#### WHAT YOU HAVE TO DO:
Your answer should be the exact lines of the data below from the one containing "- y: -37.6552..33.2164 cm" through the one containing "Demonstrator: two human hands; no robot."; please include nothing else.

#### SUPPLIED INFORMATION:

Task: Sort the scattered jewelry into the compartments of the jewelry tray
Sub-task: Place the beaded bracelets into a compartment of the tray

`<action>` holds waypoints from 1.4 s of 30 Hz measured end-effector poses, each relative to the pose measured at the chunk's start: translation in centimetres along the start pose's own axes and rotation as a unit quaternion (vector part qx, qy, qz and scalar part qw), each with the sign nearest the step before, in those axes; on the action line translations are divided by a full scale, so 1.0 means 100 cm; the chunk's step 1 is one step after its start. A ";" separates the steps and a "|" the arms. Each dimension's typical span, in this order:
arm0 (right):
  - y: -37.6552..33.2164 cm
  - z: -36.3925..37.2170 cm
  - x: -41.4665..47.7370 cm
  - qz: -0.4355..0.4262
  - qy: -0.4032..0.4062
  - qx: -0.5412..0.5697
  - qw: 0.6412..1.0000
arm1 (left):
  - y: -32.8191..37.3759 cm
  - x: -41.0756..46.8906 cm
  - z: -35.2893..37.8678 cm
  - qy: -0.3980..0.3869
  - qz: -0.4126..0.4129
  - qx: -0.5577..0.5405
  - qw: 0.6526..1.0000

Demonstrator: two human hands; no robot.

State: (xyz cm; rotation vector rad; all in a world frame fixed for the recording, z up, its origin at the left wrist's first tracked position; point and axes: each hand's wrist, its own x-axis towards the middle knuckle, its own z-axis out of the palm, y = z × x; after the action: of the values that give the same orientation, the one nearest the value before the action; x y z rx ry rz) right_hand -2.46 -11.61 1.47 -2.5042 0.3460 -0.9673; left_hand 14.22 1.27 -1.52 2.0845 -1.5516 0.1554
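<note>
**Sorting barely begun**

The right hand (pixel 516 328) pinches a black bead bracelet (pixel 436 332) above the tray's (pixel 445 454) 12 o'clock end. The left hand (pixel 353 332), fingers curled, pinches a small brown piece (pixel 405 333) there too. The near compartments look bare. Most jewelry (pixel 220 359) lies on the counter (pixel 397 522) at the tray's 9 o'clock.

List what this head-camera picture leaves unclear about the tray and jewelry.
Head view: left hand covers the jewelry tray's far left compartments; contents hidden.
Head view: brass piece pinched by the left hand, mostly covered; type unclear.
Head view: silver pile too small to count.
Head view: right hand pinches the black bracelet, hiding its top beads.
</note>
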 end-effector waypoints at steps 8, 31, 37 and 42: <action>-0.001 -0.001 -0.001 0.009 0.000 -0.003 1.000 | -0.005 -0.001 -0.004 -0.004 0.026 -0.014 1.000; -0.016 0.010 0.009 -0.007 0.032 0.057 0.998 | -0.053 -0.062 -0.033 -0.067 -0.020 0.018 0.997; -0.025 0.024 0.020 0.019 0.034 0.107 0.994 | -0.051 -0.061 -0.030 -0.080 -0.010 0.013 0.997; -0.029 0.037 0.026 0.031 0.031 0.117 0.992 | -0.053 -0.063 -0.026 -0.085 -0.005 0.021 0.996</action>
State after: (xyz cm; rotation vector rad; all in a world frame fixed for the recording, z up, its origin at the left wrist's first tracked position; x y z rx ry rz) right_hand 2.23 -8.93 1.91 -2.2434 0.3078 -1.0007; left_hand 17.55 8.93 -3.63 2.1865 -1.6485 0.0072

#### EXERCISE RESPONSE:
  - y: -37.6552..33.2164 cm
  - z: -36.3925..37.2170 cm
  - x: -41.4665..47.7370 cm
  - qz: -0.4355..0.4262
  - qy: -0.4032..0.4062
  - qx: -0.5412..0.5697
  - qw: 0.6412..1.0000
arm1 (left):
  - y: -32.8191..37.3759 cm
  - x: -41.0756..46.8906 cm
  - z: -35.2893..37.8678 cm
  - qy: -0.3980..0.3869
  - qz: -0.4126..0.4129
  - qx: -0.5577..0.5405
  - qw: 0.6526..1.0000

Demonstrator: two human hands; no robot.

Work on this exercise is complete.